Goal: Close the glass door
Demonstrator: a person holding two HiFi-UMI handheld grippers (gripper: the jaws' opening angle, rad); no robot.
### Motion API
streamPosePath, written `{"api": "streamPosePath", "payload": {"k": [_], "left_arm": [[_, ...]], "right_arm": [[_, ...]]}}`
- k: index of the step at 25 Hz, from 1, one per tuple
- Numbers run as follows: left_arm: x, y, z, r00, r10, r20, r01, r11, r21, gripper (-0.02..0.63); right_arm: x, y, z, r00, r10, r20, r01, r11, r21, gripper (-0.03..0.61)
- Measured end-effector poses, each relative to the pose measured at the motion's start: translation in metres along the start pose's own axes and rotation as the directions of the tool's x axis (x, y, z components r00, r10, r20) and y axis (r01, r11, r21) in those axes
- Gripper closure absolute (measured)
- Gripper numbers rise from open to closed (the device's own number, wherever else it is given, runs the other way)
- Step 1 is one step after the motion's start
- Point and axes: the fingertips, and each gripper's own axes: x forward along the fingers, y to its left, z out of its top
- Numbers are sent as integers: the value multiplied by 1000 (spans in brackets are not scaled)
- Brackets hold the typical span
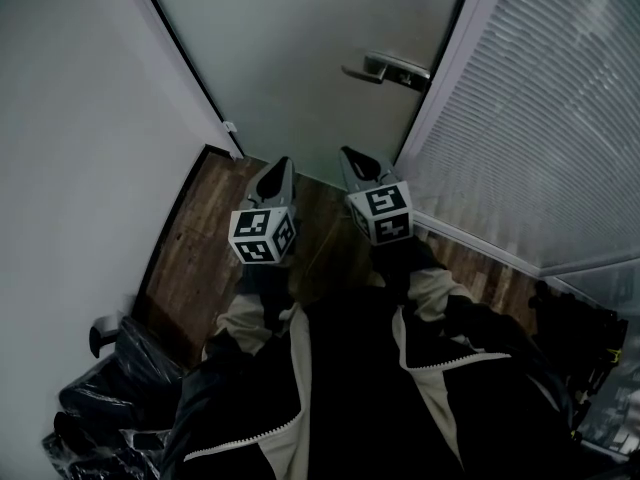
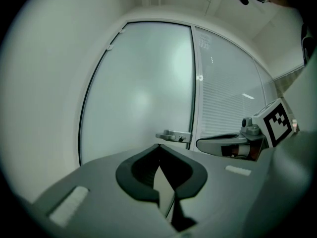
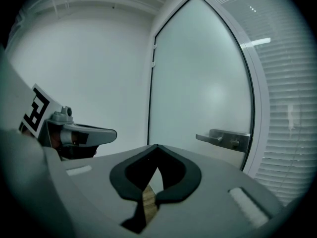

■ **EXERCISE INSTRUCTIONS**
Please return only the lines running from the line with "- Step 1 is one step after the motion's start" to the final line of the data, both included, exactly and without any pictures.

■ **ANSWER FOR THIS EXERCISE**
- Step 1 is one step after the motion's start
- Point and axes: the fingertips, and each gripper's own axes: x forward along the fingers, y to its left, z out of its top
- Numbers are sent as integers: the value multiplied by 1000 (spans in brackets are not scaled)
- Brackets hold the typical span

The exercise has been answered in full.